• _DATA PROVIDED_:
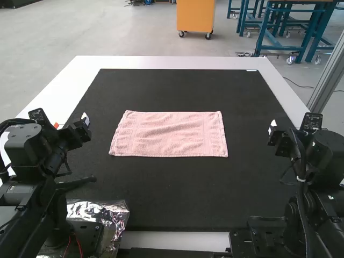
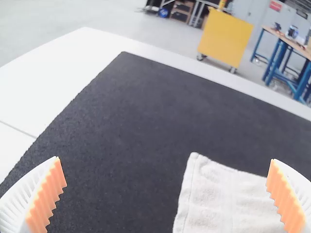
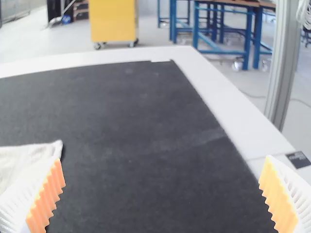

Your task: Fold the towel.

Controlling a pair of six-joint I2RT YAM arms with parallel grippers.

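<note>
Your bench (image 1: 172, 62) is white, with a big black mat (image 1: 172, 188) covering most of it. Left arm (image 1: 29, 142) and right arm (image 1: 325, 156) stand at your near corners, both bent, wrists facing forward over the mat's two sides, roughly mirrored; their bases are cut off by the high view's edges. Towel (image 1: 169, 134), pink, lies spread flat near mid-mat, long sides running across, left end slanted, a few soft wrinkles. You can't tell from here if it has layers under the top. Both your wrist views crop it, and a finger covers part of it in each. Crinkled silver foil (image 1: 115, 212) sits by the left arm's base, partly behind the arm. Left tool (image 1: 85, 119) is wide open, nothing in it: in its wrist view you get ribbed fingers with orange pads (image 2: 45, 199) well apart, mat and towel visible beyond. Right tool (image 1: 272, 126) is the same, wide open and holding nothing. In your high view each is well apart from the towel, left tool off its left end, right tool off its right; their fingers are hard to make out there.
</note>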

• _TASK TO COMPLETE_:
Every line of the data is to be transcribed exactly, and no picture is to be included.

• _ANSWER SPACE_:
Your task: Fold the towel.

Controlling a pair of six-joint I2RT YAM arms with parallel grippers.

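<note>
Your bench (image 1: 172, 62) is white, with a big black mat (image 1: 172, 188) covering most of it. Left arm (image 1: 29, 142) and right arm (image 1: 325, 156) stand at your near corners, both bent, wrists facing forward over the mat's two sides, roughly mirrored; their bases are cut off by the high view's edges. Towel (image 1: 169, 134), pink, lies spread flat near mid-mat, long sides running across, left end slanted, a few soft wrinkles. You can't tell from here if it has layers under the top. Both your wrist views crop it, and a finger covers part of it in each. Crinkled silver foil (image 1: 115, 212) sits by the left arm's base, partly behind the arm. Left tool (image 1: 85, 119) is wide open, nothing in it: in its wrist view you get ribbed fingers with orange pads (image 2: 45, 199) well apart, mat and towel visible beyond. Right tool (image 1: 272, 126) is the same, wide open and holding nothing. In your high view each is well apart from the towel, left tool off its left end, right tool off its right; their fingers are hard to make out there.
</note>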

The exercise asks for nothing further.